Oleh: Prabowo Subianto [diambil dari Buku: Catatan Kepemimpinan Militer dari Bab Pengalaman Chapter I]
Ada banyak contoh dalam sejarah bangsa kita di mana musuh kita memiliki kekuatan, senjata, dan pengalaman yang lebih banyak dari kita. Namun, karena sikap yang tepat, karena kebaikan pemimpin kita, jujur, patriotik, cerdas, rajin, dan tidak pernah tunduk kepada dominasi negara asing, kita berhasil mengalahkan segala rintangan berkali-kali.
Salah satu cerita kepemimpinan paling cerdas di masa kolonial Nusantara berasal dari kisah kepemimpinan Teuku Umar. Sebagai anggota tentara Belanda, dia berhasil menipu Belanda dua kali dengan ‘perang pura-pura’ dan memperkuat gerakan perlawanan Aceh terhadap penjajah.
Sepanjang sejarah, terbukti berulang kali bahwa kunci kejayaan suatu bangsa adalah kepemimpinan. Ketika saya berada di angkatan bersenjata, saya belajar sebuah pepatah yang relevan untuk setiap prajurit di berbagai periode: ‘tidak ada prajurit buruk, hanya ada komandan buruk’.
Saya belajar pepatah lain sebagai seorang perwira muda: ‘Seribu kambing yang dipimpin oleh seekor harimau akan mengaum, namun seribu harimau yang dipimpin oleh seekor kambing akan mengembik’.
Salah satu cerita kepemimpinan paling cerdas di masa kolonial Nusantara adalah kisah Teuku Umar. Teuku Umar lahir di Meulaboh, Aceh Barat pada tahun 1854. Sejak kecil, Teuku Umar dikenal sebagai anak yang cerdas dan berani. Dia juga teguh dan gigih dalam menghadapi kesulitan.

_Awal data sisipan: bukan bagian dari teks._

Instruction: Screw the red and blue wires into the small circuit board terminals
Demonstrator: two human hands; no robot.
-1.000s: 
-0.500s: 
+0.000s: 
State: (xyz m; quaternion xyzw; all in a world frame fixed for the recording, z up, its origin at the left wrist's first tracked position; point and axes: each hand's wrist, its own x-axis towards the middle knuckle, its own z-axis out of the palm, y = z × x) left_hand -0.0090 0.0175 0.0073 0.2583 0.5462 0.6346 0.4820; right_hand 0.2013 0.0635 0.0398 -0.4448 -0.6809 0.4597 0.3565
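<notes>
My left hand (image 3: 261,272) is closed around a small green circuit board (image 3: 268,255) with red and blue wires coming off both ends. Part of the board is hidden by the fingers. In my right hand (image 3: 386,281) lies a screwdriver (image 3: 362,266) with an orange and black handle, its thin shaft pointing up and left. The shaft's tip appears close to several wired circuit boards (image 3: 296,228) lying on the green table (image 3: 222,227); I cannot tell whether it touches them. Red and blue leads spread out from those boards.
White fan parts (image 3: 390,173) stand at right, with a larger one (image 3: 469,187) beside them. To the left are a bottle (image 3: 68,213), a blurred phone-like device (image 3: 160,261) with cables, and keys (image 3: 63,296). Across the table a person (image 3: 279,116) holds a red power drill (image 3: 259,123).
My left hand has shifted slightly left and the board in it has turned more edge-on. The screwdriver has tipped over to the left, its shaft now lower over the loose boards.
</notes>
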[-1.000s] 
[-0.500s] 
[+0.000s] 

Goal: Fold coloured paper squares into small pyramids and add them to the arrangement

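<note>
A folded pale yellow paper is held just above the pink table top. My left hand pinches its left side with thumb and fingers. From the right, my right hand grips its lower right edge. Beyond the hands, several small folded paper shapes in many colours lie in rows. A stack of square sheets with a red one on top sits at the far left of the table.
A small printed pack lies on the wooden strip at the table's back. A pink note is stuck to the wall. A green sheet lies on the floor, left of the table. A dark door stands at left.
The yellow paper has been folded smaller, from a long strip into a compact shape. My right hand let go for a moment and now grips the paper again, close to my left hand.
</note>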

Teuku Umar berusia 19 tahun ketika dia pertama kali mengangkat senjata dan berperang melawan Belanda pada awal agresi Belanda pertama pada tahun 1873. Ketika dia berusia 29 tahun, dia berpura-pura menjadi kolaborator Belanda dan masuk ke dalam dinas militer Belanda. Dia langsung disambut oleh Gubernur Van Teijn, yang bermaksud menggunakan Teuku Umar sebagai ‘agen’ untuk mendapatkan simpati Aceh.
Teuku Umar membuktikan nilainya kepada Belanda dengan menghancurkan pos pertahanan Aceh. Akibatnya, dia diberikan peran yang lebih besar dalam memimpin 17 komandan dan 120 prajurit, termasuk seorang admiral.
Perlawanan Teuku Umar terhadap Belanda dimulai ketika kapal British “Nicero” terdampar pada tahun 1884. Kapten dan kru ditawan oleh Raja Teunom, yang menuntut uang tebusan. Pemerintah Kolonial Belanda menyuruh Teuku Umar untuk merebut kembali kapal tersebut. Namun, dia meminta dilengkapi dengan peralatan dan senjata yang banyak. Belanda memenuhi permintaannya.
Kemudian, Belanda terkejut mendengar berita bahwa para tentara mereka yang bergabung dengan Teuku Umar semua tewas di tengah laut. Teuku Umar mengambil semua senjata dan peralatan. Teuku Umar telah berbalik dan memihak kepada Aceh melawan Belanda.
Perang panjang antara Aceh dan Belanda memaksa Teuku Umar untuk merancang strategi baru, menggunakan trik lama yang sudah ia ketahui. Sebagai ahli tipu muslihat sejati, sepuluh tahun kemudian, dia menyerahkan diri kepada Belanda lagi. Dia melakukannya dengan mengadakan ‘pertempuran pura-pura’ dan mengirim pasukan untuk mengirim pesan rahasia. Belanda, terkesan, memberinya gelar ‘Teuku Johan Jenderal Utama-Pahlawan Belanda’. Tiga tahun kemudian, seperti yang Anda duga, Teuku Umar mengkhianati Belanda untuk kedua kalinya. Dia membawa pasukannya dan 800 senjata, 25.000 peluru, 500 kg amunisi, dan $18.000 dalam bentuk uang tunai.
Setelah bertahun-tahun perang melawan Belanda, Teuku Umar terpojok saat dia tiba di pinggiran Kota Meulaboh. Tentara Belanda mengetahui lokasinya; Teuku Umar dan para pengikutnya dikelilingi. Dia dan para pengikutnya memutuskan untuk langsung melawan Belanda dan bertempur sampai akhir. Satu peluru musuh menembus dadanya. Teuku Umar mati sebagai pahlawan.